Understanding Why Analysis
Reflections on the course
Intro
The purpose of this document is to reflect on my experience taking real analysis as an undergraduate economics major (not a math double major.) It could perhaps provide some insight into what went well, what didn't go well, and my expectation versus reality on the difficulty and the content.
Preparation
I took real analysis (RA) when I was a senior, it was the first upper division math class I had taken, as I was not majoring or minoring in math. The class had reached a sort of mythical level in the undergraduate economics student's ethos who is interested in graduate school. A prohibitively difficult hurdle. That was certainly the case for me, but after the course actually started, it became clear that this course is like any other, preparing for it will pay dividends.
Taking Discrete Mathematics First
The best preparation for me was to take what's called "Discrete Mathematics" at my university. It's essentially an introduction to logic and proofs (with some probability sprinkled at the end, though it was of no use to RA specifically.) It teaches you fundamental proof writing techniques (Direct proofs, Contradiction, Contrapositive, Induction) which build off of an understanding of logical operators and rules (e.g. DeMorgan's Law.) With this, you are also taught some essential set theory knowledge, in fact, I think about 90% of what I know about set theory now comes from Discrete Math, as RA applies set theory constantly, but the vast majority of it was covered in my case in Discrete Math.

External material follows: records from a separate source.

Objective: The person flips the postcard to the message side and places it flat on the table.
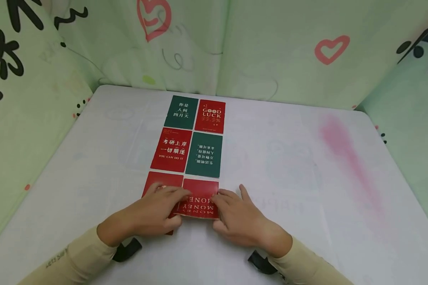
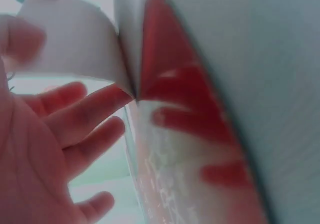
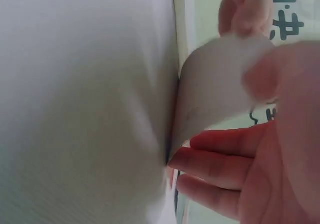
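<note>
Both hands are at a red card (image 1: 199,190) printed with MONEY, at the near right of two columns of cards. My left hand (image 1: 157,209) holds its left side, fingers over the top and thumb by the near edge. At its right side my right hand (image 1: 239,217) holds it, forefinger raised off it. The near edge is lifted, and the pale underside curves up in the left wrist view (image 2: 75,38) and right wrist view. Another red card (image 1: 165,179) lies partly hidden under my left hand; its glossy face reflects fingers in the left wrist view.
Beyond lie a red card (image 1: 171,150), a green card (image 1: 204,154), a second green card (image 1: 181,113) and a GOOD LUCK red card (image 1: 210,115). They rest on a white table (image 1: 278,158) with a pink stain at right. Patterned green curtains (image 1: 271,51) enclose the table.
</note>
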`<state>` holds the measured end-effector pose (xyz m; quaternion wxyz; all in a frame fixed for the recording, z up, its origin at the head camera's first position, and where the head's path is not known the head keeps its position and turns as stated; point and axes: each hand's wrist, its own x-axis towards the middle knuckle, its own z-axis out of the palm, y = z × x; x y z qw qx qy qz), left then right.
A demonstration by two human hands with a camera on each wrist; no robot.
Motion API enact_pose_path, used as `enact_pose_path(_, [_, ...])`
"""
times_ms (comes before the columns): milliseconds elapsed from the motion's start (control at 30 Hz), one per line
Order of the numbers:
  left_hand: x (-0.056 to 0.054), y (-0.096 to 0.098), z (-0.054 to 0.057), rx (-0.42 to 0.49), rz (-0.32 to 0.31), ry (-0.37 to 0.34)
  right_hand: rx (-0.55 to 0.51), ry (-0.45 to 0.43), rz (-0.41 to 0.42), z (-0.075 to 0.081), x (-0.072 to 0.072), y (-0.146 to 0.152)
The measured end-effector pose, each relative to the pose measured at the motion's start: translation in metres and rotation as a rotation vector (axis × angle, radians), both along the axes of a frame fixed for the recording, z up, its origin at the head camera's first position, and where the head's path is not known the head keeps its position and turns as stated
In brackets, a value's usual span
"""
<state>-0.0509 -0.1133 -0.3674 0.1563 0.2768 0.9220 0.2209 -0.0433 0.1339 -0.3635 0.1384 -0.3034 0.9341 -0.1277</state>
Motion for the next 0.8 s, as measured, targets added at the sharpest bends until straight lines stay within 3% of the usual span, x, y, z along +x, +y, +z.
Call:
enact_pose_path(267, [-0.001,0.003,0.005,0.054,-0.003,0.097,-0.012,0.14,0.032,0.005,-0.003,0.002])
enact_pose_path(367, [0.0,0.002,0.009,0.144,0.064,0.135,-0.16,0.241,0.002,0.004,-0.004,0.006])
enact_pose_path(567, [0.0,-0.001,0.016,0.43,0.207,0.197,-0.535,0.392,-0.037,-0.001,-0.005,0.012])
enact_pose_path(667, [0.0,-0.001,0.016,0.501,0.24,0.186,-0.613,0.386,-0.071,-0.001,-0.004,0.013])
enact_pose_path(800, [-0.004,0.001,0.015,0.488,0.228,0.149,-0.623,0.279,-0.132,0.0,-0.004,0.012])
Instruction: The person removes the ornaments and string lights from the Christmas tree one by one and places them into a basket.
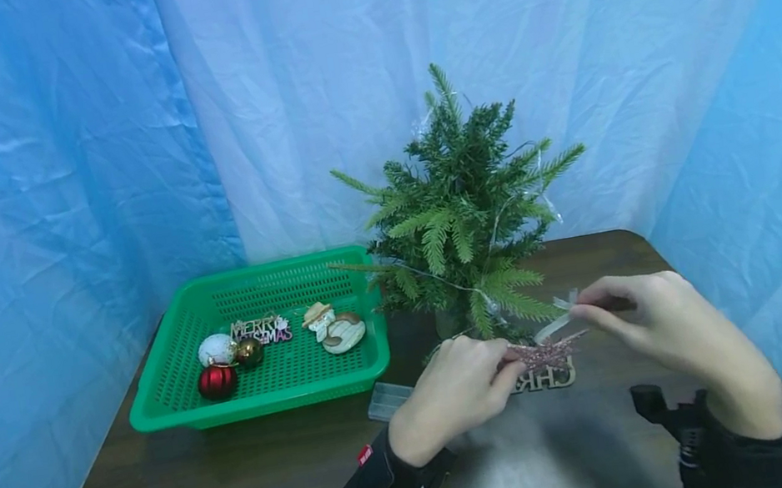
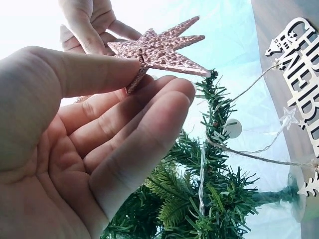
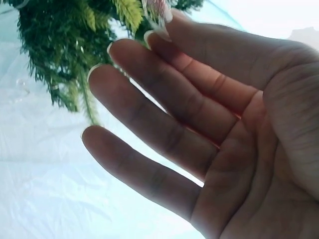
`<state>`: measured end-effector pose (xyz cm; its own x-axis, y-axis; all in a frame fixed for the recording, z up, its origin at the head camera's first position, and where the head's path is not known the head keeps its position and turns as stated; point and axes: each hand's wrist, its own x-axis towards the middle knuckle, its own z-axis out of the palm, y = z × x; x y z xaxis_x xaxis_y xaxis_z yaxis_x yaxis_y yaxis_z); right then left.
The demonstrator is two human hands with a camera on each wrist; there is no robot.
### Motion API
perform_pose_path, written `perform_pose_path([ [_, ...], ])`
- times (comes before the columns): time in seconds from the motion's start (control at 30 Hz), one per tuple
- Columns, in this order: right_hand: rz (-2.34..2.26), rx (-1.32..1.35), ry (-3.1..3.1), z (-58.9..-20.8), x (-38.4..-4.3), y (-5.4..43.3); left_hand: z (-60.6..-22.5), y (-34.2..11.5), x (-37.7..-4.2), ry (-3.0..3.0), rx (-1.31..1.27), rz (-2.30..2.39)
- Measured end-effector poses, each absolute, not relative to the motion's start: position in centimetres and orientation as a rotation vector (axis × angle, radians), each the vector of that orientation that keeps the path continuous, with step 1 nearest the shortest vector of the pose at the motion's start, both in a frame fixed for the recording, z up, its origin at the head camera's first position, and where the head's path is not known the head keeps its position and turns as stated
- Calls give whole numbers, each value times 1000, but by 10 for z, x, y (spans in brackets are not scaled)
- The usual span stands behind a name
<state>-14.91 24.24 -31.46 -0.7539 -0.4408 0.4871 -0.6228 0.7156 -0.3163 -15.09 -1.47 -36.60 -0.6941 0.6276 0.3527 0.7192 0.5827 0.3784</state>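
My left hand (image 1: 458,386) pinches a pink glittery star ornament (image 1: 546,354) between thumb and fingers; its points show clearly in the left wrist view. Just to the right, my right hand (image 1: 663,317) pinches a pale translucent ribbon (image 1: 554,328) at the star's upper side, with the other fingers loosely spread in the right wrist view. Both hands are in front of a small green Christmas tree (image 1: 459,192). Partly hidden below the star is a wooden letter sign (image 1: 561,376), which hangs on twine from the tree in the left wrist view (image 2: 305,79).
Left of the tree stands a green basket (image 1: 264,410) holding a red ball (image 1: 218,382), a white ball (image 1: 216,350), a gold ball (image 1: 249,352), a lettered sign (image 1: 261,331) and a snowman ornament (image 1: 340,332). A clear plastic case (image 1: 387,400) lies by my left wrist. Wire lights (image 1: 434,275) wrap the branches.
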Motion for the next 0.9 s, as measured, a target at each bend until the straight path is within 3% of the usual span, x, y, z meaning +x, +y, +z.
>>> perform_pose_path([
  [0.9, 886, 1026, -2498, -307, -136, 258, -352, -27, -146, -2555, -1170, -803],
])
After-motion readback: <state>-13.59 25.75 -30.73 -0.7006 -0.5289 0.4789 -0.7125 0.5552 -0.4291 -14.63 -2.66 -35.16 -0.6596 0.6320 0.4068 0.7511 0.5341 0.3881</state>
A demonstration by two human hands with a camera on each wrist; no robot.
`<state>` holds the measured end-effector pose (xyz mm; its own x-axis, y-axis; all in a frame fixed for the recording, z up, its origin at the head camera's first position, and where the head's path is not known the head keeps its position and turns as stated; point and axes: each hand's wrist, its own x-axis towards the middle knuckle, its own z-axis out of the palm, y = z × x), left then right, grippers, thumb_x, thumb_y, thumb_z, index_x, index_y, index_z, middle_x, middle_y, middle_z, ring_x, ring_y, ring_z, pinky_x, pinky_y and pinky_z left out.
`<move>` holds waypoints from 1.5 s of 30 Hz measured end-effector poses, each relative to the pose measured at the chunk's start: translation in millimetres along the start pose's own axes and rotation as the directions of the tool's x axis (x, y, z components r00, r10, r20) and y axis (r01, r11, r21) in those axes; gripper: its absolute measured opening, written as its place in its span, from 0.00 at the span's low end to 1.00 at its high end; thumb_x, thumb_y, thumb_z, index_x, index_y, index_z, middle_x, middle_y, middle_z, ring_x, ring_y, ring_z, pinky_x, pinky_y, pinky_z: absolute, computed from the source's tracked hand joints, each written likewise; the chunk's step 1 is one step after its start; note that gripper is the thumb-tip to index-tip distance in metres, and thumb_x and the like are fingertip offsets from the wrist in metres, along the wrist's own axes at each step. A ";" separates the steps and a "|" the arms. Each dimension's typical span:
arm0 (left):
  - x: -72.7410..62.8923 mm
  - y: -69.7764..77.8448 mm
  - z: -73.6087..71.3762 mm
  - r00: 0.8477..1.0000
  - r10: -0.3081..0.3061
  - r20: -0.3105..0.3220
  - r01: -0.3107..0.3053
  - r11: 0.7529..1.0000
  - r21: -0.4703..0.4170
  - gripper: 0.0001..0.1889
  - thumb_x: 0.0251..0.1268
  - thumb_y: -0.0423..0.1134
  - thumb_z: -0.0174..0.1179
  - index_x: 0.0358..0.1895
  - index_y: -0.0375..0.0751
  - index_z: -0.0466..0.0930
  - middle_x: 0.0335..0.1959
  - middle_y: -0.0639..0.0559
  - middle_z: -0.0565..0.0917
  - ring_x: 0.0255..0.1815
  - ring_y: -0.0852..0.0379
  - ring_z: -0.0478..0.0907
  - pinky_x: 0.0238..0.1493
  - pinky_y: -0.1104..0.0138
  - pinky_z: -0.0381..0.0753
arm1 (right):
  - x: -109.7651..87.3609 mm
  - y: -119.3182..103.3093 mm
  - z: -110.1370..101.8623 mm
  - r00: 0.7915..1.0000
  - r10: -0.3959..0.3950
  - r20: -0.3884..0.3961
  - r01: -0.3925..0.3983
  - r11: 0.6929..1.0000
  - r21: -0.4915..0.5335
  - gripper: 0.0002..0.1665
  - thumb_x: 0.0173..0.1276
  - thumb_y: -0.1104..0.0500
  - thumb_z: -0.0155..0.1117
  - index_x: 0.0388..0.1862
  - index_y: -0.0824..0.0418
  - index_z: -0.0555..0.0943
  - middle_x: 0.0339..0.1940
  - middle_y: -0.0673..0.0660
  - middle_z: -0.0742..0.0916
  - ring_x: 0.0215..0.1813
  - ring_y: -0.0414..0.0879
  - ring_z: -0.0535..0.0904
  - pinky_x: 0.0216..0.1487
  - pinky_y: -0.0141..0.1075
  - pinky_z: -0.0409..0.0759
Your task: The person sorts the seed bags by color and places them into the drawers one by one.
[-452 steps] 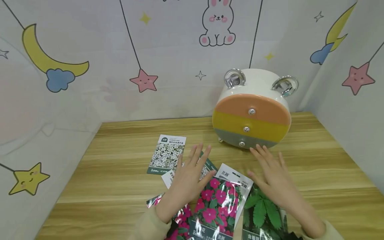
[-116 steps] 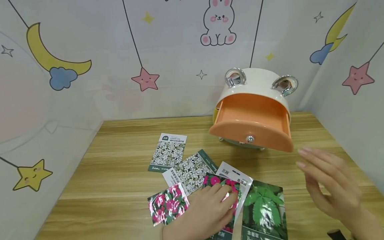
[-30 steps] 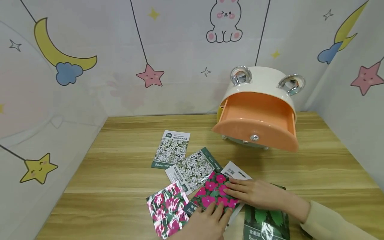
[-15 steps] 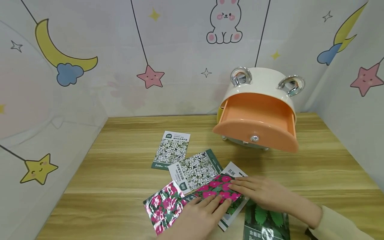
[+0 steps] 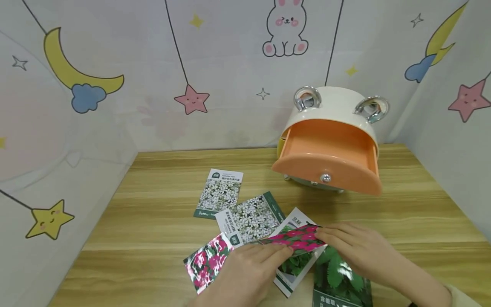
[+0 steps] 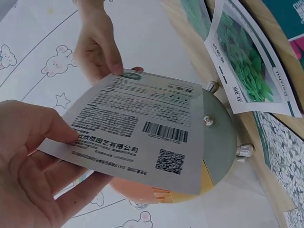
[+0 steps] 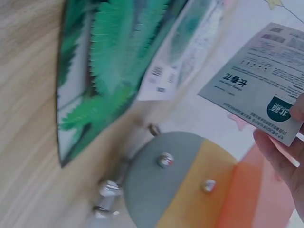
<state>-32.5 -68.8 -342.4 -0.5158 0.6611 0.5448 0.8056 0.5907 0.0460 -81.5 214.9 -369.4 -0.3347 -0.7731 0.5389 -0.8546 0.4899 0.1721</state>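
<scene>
Between my hands a seed packet with pink flowers point(image 5: 303, 239) is held tilted above the other packets. My left hand point(image 5: 249, 268) grips its left end, thumb against the printed back and fingers on the flowered side in the left wrist view. My right hand point(image 5: 356, 249) pinches the opposite end. Printed text and a barcode show on the packet's back point(image 6: 137, 118). Beneath it lies a leafy green packet point(image 5: 297, 270), partly covered. A larger fern-leaf packet point(image 5: 339, 279) lies under my right forearm. Left of my left hand is a shiny pink-flower packet point(image 5: 207, 260).
Two white-flower packets point(image 5: 220, 192) lie farther back, left of centre. At the back right stands a round white drawer box point(image 5: 337, 100) with chrome rings on top. Its orange top drawer point(image 5: 326, 170) is pulled out, with nothing visible inside. A patterned cloth backdrop point(image 5: 230, 128) rises behind the table.
The orange drawer, in at first, is pulled out. My right hand has come back from the drawer to the pink-flower packet. Both hands have lifted and tilted that packet off the pile.
</scene>
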 end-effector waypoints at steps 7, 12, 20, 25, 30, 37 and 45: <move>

Discrete Math gives you tools and understanding so you can actually focus on the content of RA without getting caught up in how certain rules of logic work, how to write a proof, and getting mixed up with set operations. I can confidently say that I would have struggled much more without having prior exposure to these concepts.
Additional Materials
If you are unable to take such a course before you take RA, there are many books that serve the same purpose. One that helped me immensely was "How to Prove it: A Structured Approach". For the course itself, we used: "Discrete Mathematics and its Applications", which was also fantastic. Additionally, you can also just pick up a RA book before the course starts. In the book "Understanding Analysis", by Abbot, the first chapter goes over these preliminaries (in less detail than you would otherwise get in a different book, but still.)
For any additional preparation, MIT has a full course online which includes recorded lectures, HW, and exams. I didn't fully make use of this, but It was useful in doing some review to see a different perspective on how to approach the same problems.
Purpose: Not an "IQ Test"
Something that I heard often before taking the class is that it's just an "IQ Test." Implying that the material in the course has nothing to do with what you would be learning in an econ PhD program, and that you generally don't get much out of the class other than as a signaling tool.
However, I feel like this is not the case. RA is not some mysterious or particularly niche topic. It's calculus, which people tend to accept ubiquitously as necessary for studying economics or doing economics research. RA is nothing more than what you learned in calculus I-III, at a more rigorous level. If you already believe a solid foundation in calculus is necessary for econ, but view RA as just a signaling litmus test, RA is nothing but calculus.
My limited knowledge of PhD level courses in economics suggest that calculus and knowing how to write proofs are necessary for performing well. Regardless of if you want to be a theorist or not, you have to take the core theory classes.
Mathematical Familiarity
But beyond just understanding calculus at a better level and learning how to write proofs, there is a lot of utility in RA.
During the semester I took the course, I was also taking a class in probability, a class in advanced econometrics (Econ 143 at UC Berkeley), and writing an honors thesis. Each of these, I found useful applications of what I learned in RA for.
More than the fact that both of the classes I was taking uses calculus, I was also just much more comfortable with reading and understanding math. This came from having more exposure to notation, with reading and writing proofs, and set theory. This is also likely because RA was my first upper-division math class, if I had taken abstract algebra or a proof based linear algebra class first, I likely would have received the same benefits from those courses.
This same comfortability was useful in reading econ papers, and not being put-off by notation (or, intimidated, honestly.)
Taking RA with these classes was also useful for perspective on each of them. RA is all about proving calculus, probability has many applications of calculus, and econometrics has applications of probability. A rough, but helpful landscape in my mind of the gradient from pure to applied math.
Notes on Typesetting and GitHub
For my courses that semester, I committed to typing my homework and problem sets in LaTeX. Before, I just took pictures of my work and uploaded them. It's a rather uncomfortable transition, but I'm glad I chose to do so. It was a good excuse to become more comfortable with LaTeX, and it acted as a final review of everything before submitting it, as I had to essentially rewrite all of my work again. I used overleaf, which I highly recommend. I has git integration, which I'm currently using to create a solutions document for the 4th edition linear algebra done right. It's good practice to get comfortable with working on multiple remote repositories with git, which of course is also an essential skill.
Conclusion
I hope this short note was helpful to someone preparing to take the class, and/or wondering what the actual material is like and how it could be useful in potential applications to econ research from my limited perspective.